Falcon-H1R：通过混合模型推动推理前沿，实现高效测试时扩展 (Falcon-H1R: Pushing the Reasoning Frontiers with a Hybrid Model for Efficient Test-Time Scaling)

Falcon LLM Team,Iheb Chaabane,Puneesh Khanna,Suhail Mohmad,Slim Frikha,Shi Hu,Abdalgader Abubaker,Reda Alami,Mikhail Lubinets,Mohamed El Amine Seddik,Hakim Hacid

This work introduces Falcon-H1R, a 7B-parameter reasoning-optimized model that establishes the feasibility of achieving competitive reasoning performance with small language models (SLMs). Falcon-H1R stands out for its parameter efficiency, consistently matching or outperforming SOTA reasoning models that are $2\times$ to $7\times$ larger across a variety of reasoning-intensive benchmarks. These results underscore the importance of careful data curation and targeted training strategies (via both efficient SFT and RL scaling) in delivering significant performance gains without increasing model size. Furthermore, Falcon-H1R advances the 3D limits of reasoning efficiency by combining faster inference (through its hybrid-parallel architecture design), token efficiency, and higher accuracy.

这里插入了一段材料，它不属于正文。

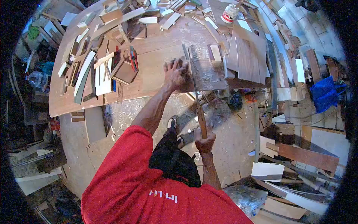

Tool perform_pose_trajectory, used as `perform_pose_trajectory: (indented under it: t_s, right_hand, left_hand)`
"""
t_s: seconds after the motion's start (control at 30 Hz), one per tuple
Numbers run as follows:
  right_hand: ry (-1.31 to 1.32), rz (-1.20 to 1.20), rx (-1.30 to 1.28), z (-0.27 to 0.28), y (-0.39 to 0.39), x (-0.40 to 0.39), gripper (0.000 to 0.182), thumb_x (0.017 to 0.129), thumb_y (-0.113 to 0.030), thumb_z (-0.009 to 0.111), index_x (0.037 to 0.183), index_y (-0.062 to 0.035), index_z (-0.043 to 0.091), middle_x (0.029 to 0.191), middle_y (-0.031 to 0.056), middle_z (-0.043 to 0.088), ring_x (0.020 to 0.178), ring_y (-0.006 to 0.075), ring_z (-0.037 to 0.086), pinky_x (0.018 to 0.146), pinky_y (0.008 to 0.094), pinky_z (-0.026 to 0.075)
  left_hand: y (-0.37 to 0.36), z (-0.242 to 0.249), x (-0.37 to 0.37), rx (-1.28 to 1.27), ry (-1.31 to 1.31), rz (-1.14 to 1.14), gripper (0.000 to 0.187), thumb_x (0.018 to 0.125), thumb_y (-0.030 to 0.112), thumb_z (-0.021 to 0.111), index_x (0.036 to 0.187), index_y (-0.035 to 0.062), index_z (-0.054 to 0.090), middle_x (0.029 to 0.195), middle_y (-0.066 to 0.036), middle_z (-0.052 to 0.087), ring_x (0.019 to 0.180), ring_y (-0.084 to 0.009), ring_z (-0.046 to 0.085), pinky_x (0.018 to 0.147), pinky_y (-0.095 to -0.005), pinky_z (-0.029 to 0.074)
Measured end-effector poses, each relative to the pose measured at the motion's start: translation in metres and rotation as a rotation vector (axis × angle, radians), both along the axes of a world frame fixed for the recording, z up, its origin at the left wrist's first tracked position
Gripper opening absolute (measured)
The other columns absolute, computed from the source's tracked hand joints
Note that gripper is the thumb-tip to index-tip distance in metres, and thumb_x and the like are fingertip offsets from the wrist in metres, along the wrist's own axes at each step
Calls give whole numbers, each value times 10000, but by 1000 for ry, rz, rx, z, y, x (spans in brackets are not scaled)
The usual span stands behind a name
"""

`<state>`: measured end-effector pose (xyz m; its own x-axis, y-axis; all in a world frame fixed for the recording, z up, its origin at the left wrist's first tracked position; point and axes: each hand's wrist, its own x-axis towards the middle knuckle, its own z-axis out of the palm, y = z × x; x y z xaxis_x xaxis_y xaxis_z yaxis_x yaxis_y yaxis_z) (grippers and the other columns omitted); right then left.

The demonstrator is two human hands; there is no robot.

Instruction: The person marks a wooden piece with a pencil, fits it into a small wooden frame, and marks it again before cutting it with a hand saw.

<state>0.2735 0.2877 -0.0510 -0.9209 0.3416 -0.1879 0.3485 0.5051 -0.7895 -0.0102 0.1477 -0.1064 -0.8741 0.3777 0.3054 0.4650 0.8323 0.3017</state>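
Observation:
My left hand (176, 74) lies with fingers spread on a flat wooden board (154, 59) on the workbench. My right hand (204, 141), below the bench's front edge, is wrapped round the wooden handle of a handsaw (200, 115). The saw's narrow blade runs up from the handle, past the bench edge and just right of my left hand, along the board's right side. Whether its teeth are in the wood is too small to tell.
The workbench (74, 102) carries wood offcuts at its left and back, red-handled pliers (133, 58), a white glue bottle (229, 14), a small block (215, 53) and thin panels (248, 56). Scrap boards (307, 153) and a blue bag (327, 93) lie at the right.

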Motion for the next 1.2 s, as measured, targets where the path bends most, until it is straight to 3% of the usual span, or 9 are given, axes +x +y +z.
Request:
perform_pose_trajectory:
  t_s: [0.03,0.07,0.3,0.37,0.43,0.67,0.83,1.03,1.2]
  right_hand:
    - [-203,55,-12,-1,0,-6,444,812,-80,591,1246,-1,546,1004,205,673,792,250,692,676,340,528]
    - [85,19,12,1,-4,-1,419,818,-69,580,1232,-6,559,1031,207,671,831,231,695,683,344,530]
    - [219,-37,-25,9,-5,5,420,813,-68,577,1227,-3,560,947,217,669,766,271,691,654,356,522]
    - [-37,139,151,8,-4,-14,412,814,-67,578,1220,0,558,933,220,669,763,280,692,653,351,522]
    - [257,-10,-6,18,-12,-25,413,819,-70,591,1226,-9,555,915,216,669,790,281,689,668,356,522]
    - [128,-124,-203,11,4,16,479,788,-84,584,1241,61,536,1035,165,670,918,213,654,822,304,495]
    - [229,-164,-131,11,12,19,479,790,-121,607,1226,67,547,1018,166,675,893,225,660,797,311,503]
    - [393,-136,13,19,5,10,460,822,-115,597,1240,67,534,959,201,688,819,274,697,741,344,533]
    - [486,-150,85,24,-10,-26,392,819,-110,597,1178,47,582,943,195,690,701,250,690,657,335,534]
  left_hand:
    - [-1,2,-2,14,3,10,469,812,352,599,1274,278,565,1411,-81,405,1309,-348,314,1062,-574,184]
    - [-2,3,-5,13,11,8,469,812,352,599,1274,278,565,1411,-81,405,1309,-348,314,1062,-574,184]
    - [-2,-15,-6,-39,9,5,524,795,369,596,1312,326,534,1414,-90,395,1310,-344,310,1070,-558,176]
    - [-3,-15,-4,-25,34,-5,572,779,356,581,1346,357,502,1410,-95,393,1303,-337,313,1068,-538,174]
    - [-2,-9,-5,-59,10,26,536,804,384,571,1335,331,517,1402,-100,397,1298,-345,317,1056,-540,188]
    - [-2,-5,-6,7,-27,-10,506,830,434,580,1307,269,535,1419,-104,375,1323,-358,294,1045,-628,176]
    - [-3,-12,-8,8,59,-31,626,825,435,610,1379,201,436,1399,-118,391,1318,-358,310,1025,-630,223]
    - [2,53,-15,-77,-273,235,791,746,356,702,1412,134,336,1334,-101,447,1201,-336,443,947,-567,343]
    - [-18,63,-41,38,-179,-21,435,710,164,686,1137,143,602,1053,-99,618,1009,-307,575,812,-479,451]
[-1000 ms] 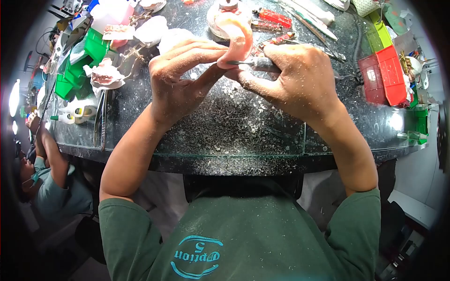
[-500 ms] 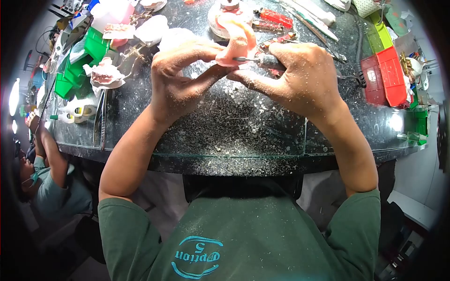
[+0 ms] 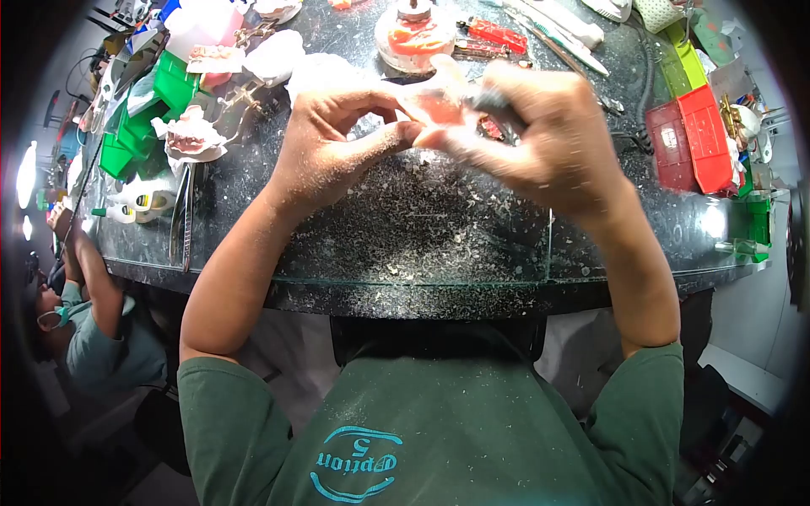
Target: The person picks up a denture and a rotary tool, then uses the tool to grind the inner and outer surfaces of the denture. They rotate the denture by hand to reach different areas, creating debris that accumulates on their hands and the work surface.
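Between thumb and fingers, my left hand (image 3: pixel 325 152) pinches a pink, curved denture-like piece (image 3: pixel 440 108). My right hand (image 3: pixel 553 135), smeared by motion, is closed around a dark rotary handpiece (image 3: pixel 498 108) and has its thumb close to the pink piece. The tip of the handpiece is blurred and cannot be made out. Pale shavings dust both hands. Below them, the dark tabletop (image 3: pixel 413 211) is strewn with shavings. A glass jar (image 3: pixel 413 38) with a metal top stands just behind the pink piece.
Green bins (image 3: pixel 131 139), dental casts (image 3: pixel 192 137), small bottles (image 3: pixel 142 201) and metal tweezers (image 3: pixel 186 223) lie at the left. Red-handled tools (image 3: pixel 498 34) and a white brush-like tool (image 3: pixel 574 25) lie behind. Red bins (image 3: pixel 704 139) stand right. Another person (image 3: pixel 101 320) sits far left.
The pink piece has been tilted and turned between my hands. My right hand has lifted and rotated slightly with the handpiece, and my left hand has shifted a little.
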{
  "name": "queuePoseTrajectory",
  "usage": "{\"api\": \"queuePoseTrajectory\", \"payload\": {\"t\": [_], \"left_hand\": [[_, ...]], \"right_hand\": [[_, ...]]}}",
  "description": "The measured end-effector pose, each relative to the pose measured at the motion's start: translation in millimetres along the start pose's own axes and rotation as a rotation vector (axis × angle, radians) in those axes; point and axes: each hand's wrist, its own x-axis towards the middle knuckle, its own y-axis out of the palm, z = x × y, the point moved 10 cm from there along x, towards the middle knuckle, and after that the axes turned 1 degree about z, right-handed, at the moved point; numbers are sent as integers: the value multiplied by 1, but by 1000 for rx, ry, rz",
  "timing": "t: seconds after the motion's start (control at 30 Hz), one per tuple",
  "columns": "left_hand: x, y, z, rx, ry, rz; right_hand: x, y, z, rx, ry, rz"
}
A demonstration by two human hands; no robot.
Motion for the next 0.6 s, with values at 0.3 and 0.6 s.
{"api": "queuePoseTrajectory", "payload": {"t": [0.3, 0.6], "left_hand": [[-4, 20, 19, -362, -181, 337], [3, 5, 21, -380, -185, 108]], "right_hand": [[0, 0, -16, 412, 61, 181], [3, -4, -24, 252, 122, 5]]}}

This unique blend makes Falcon-H1R-7B a practical backbone for scaling advanced reasoning systems, particularly in scenarios requiring extensive chain-of-thoughts generation and parallel test-time scaling. Leveraging the recently introduced DeepConf approach, Falcon-H1R achieves state-of-the-art test-time scaling efficiency, offering substantial improvements in both accuracy and computational cost. As a result, Falcon-H1R demonstrates that compact models, through targeted model training and architectural choices, can deliver robust and scalable reasoning performance.

翻译：本研究介绍了Falcon-H1R，一个拥有70亿参数、专为推理优化的模型，它证明了小型语言模型（SLMs）同样能够实现具有竞争力的推理性能。Falcon-H1R以其参数效率脱颖而出，在多种推理密集型基准测试中，其性能持续匹配甚至超越了规模是其2倍至7倍的最先进（SOTA）推理模型。这些结果凸显了精细的数据筛选和有针对性的训练策略（通过高效的监督微调（SFT）和强化学习（RL）扩展）的重要性，它们能在不增加模型规模的情况下带来显著的性能提升。此外，Falcon-H1R通过结合更快的推理速度（得益于其混合并行架构设计）、更高的令牌效率和更高的准确性，推进了推理效率的"三维"极限。这种独特的组合使得Falcon-H1R-7B成为扩展高级推理系统的实用骨干，特别是在需要大量思维链生成和并行测试时扩展的场景中。利用最近提出的DeepConf方法，Falcon-H1R实现了最先进的测试时扩展效率，在准确性和计算成本方面均提供了显著改进。因此，Falcon-H1R证明，紧凑模型通过有针对性的模型训练和架构选择，能够提供强大且可扩展的推理性能。